Figurative devices are certain words or phrases that add essence and clarity to poems and essays, and help paint a mental picture in the mind of the reader. The most common figurative devices are the metaphor and the simile.
Metaphor: A figurative device that uses one object or idea to replace another object or idea in such a way that a striking mental picture is formed. Usually the two objects are unrelated. Many analogies and fables are actually metaphors.
Examples of metaphors:
The boy was up to his neck in homework. An immediate picture is formed of a boy completely surrounded by homework with just his head sticking out.
My mother whipped the house into shape. Mother didn't literally use a whip to clean the house, but the mental picture of her cracking a whip to get it done is classic.

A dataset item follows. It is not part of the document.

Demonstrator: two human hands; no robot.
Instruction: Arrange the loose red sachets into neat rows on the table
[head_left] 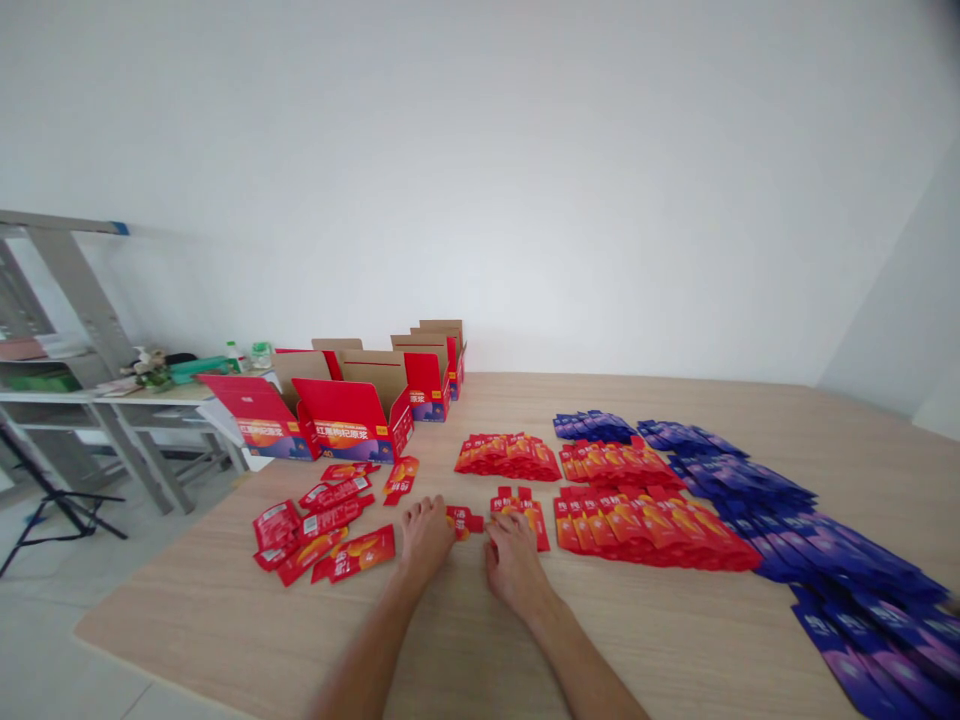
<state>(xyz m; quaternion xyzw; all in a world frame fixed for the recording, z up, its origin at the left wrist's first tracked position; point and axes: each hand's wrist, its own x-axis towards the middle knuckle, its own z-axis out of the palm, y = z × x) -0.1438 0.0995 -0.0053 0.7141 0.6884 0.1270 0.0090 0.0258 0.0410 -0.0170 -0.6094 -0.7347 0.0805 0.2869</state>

After I lost my job, I drank the dregs of the bitter cup. The grounds that are left in the bottom of a mug of coffee are extremely bitter. The author portrays great depression and misery, perhaps a little bitterness, by comparing his misfortune to the bottom of a coffee cup.
Simile: A figurative device that compares two completely unlike words using the words "like" and "as." A simile is more exact than a metaphor because the intended meaning is clearer.
Examples of similes:
The licorice is as black as tar. Licorice is much better tasting than tar, but the similarity of the deep black color is unquestionable.
My brother is as sharp as a tack. Usually meant to mean a person who is incredibly intelligent, the comparison to a short little nail that hurts dreadfully if you step on it conveys a clear message.
Sister Naomi is like an angel. Everybody knows an angel is pure and innocent, so comparing the nun to an angel means she is a very good person.
Good prose and poetry uses figurative language in such a way that the reader can close their eyes and picture what is happening. Their imaginations are stimulated and the piece they are reading comes alive in their mind and in their senses.